Director of Instituto Cervantes
- Incumbent
- Assumed office 2018
- Preceded by: Juan Manuel Bonet [es]

Personal details
- Born: Granada, Andalusia, Spain
- Spouse: Almudena Grandes ​ ​(m. 1994; died 2021)​
- Website: luisgarciamontero.com

= Luis García Montero =

Spanish poet and literary critic

Luis García Montero is a Spanish poet, literary critic and academic. He is a professor of Spanish Literature at the University of Granada and since 2018 director of the Instituto Cervantes.

== Early life and education ==
Descended from a granadina family that was very active in the community, Luis García Montero was born in Granada, the son of Luis García López and Elisa Montero Peña.

He studied at the Colegio Dulce Nombre de María - PP.Escolapios in Granada. As a teenager, he met Spanish poet Blas de Otero. He was a fan of equestrian sports.

García Montero studied philosophy and literature at the University of Granada, where he was a student of Juan Carlos Rodríguez Gómez, a social literature theorist. He received his masters in 1980 and a doctorate in 1985, with a thesis about Rafael Alberti, "La norma y los estilos en la poesía de Rafael Alberti" ("The norm and styles of Rafael Alberti's poetry"). He maintained a great friendship with Alberti, a poet of the Generation of '27, and prepared a compilation of all his works of poetry.

==Career==
García Montero began to work as an associate professor at the University of Granada in 1981. He received the Premio Adonáis de Poesía in 1982 for El jardín extranjero. He created a memoir of his studies in 1984, El teatro medieval. Polémica de una inexistencia (Medieval theatre. Controversy of an inexistence).

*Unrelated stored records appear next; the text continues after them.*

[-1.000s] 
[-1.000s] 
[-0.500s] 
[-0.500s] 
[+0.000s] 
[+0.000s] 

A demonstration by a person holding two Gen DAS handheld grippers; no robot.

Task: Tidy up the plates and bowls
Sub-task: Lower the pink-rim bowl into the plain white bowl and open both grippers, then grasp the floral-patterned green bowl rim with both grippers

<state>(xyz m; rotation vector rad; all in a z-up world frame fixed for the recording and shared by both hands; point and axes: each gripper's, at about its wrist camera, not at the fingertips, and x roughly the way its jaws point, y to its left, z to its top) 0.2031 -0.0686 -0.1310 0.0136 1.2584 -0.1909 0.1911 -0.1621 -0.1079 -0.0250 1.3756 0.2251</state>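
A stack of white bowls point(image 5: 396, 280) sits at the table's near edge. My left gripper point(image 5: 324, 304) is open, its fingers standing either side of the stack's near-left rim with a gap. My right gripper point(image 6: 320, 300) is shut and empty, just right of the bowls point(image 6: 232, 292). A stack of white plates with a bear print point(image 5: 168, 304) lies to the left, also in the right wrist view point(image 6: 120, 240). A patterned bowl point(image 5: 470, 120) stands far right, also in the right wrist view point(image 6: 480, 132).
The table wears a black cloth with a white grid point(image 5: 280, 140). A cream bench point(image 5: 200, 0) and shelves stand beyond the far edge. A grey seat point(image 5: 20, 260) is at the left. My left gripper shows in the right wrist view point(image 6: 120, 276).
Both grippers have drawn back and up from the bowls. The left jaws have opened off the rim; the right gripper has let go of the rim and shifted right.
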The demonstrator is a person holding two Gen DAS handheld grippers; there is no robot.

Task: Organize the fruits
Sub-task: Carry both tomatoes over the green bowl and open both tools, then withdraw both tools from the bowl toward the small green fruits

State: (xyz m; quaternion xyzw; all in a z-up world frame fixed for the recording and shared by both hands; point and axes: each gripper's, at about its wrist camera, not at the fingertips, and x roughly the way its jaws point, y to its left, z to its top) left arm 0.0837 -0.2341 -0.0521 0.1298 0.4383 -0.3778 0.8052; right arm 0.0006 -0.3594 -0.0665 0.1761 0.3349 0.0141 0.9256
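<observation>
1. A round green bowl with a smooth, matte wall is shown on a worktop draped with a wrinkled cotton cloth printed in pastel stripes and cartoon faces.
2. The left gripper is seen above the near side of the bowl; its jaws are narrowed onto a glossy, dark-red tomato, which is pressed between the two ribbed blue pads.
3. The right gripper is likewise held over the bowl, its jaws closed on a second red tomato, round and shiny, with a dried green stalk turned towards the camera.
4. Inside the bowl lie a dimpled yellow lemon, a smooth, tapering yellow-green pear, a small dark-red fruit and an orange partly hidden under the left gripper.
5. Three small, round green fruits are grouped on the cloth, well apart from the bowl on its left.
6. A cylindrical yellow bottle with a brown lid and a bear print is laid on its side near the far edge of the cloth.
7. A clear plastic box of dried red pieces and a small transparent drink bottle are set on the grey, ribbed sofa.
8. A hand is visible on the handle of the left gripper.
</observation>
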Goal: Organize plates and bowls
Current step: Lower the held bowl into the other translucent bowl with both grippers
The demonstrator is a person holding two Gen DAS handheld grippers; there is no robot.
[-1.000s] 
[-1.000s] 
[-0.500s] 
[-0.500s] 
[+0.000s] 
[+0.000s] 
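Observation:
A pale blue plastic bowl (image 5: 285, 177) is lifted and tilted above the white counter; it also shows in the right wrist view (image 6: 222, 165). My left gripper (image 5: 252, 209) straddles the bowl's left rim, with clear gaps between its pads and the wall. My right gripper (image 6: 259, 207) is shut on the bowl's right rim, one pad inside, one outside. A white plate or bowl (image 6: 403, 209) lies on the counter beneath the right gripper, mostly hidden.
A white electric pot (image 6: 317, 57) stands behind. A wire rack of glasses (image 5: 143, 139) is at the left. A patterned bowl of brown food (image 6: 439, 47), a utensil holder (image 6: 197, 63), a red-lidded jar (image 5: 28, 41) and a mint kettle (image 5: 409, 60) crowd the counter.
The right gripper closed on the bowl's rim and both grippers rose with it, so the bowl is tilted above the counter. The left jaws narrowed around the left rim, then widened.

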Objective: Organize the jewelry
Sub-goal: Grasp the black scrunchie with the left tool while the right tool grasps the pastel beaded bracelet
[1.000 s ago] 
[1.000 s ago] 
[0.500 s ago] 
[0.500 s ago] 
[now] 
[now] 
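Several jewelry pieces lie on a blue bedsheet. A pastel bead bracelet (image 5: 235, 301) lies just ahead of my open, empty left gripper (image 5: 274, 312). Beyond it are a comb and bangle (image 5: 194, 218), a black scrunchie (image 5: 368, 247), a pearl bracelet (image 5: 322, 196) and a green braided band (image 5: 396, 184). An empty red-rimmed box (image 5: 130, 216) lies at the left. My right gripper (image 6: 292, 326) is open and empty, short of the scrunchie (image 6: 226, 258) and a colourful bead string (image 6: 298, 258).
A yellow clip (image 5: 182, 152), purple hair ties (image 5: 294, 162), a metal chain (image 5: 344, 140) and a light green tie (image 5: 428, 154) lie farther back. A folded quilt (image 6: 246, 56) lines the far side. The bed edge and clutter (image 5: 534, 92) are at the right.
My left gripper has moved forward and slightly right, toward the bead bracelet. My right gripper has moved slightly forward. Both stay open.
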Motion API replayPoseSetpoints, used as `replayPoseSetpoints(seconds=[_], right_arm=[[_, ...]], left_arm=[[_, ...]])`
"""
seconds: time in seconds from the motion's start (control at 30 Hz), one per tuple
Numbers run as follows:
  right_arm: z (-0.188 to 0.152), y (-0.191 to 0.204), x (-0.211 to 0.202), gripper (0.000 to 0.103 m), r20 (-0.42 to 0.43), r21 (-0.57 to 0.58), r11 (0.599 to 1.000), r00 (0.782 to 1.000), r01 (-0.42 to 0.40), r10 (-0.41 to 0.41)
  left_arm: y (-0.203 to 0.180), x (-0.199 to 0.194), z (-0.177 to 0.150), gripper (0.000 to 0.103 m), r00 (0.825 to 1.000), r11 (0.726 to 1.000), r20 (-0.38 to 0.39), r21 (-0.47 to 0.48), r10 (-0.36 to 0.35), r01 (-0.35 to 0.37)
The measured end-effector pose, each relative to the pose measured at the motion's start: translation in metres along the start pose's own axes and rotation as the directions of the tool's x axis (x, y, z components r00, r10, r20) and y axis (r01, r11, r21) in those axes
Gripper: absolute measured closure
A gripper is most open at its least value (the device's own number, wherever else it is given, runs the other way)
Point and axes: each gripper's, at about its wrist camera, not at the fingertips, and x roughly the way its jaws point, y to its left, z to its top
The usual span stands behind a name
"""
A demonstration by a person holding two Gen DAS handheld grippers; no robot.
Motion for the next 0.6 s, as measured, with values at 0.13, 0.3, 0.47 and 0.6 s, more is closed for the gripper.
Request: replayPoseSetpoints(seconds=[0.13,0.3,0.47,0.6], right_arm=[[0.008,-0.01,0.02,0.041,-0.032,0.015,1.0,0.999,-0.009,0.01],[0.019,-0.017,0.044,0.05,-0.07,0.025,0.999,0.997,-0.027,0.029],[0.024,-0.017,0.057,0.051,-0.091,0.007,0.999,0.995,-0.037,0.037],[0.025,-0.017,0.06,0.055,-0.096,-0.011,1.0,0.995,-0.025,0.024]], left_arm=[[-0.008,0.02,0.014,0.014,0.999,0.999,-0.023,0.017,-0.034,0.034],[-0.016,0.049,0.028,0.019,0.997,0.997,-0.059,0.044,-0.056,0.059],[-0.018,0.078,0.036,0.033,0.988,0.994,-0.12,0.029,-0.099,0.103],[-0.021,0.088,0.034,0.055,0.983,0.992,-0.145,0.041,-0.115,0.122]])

He became linked to the poetic group La Otra Setimentalidad ("The Other Sentimentality"). The group's first book of contemporary Spanish poetry, published in 1983, used this name. Poets Javier Egea and Álvaro Salvador were also members. The poetics of the group was reflected in this short book, and in lesser part in the manifesto Manifiesto albertista (1982) by García Montero and Egea. Their personal trajectory began widening in what would later become known as poesía de la experiencia ("poetry of experience") and is characterized by the general tendency to dillude the most personal I in the collective experience, furthering itself from the stylistic and thematic individuality of previous Novísimos authors. García Montero and his group, however, tried to relate themselves with the previous poetic tradition taking in the postulates Luis Cernuda and Jaime Gil de Biedma and tried to unite the aesthetics of Antonio Machado with the thinking of the Generation of the '50s, as well as with Surrealism and the impactful images of Spanish Baroque poets or those of Juan Ramón Jiménez.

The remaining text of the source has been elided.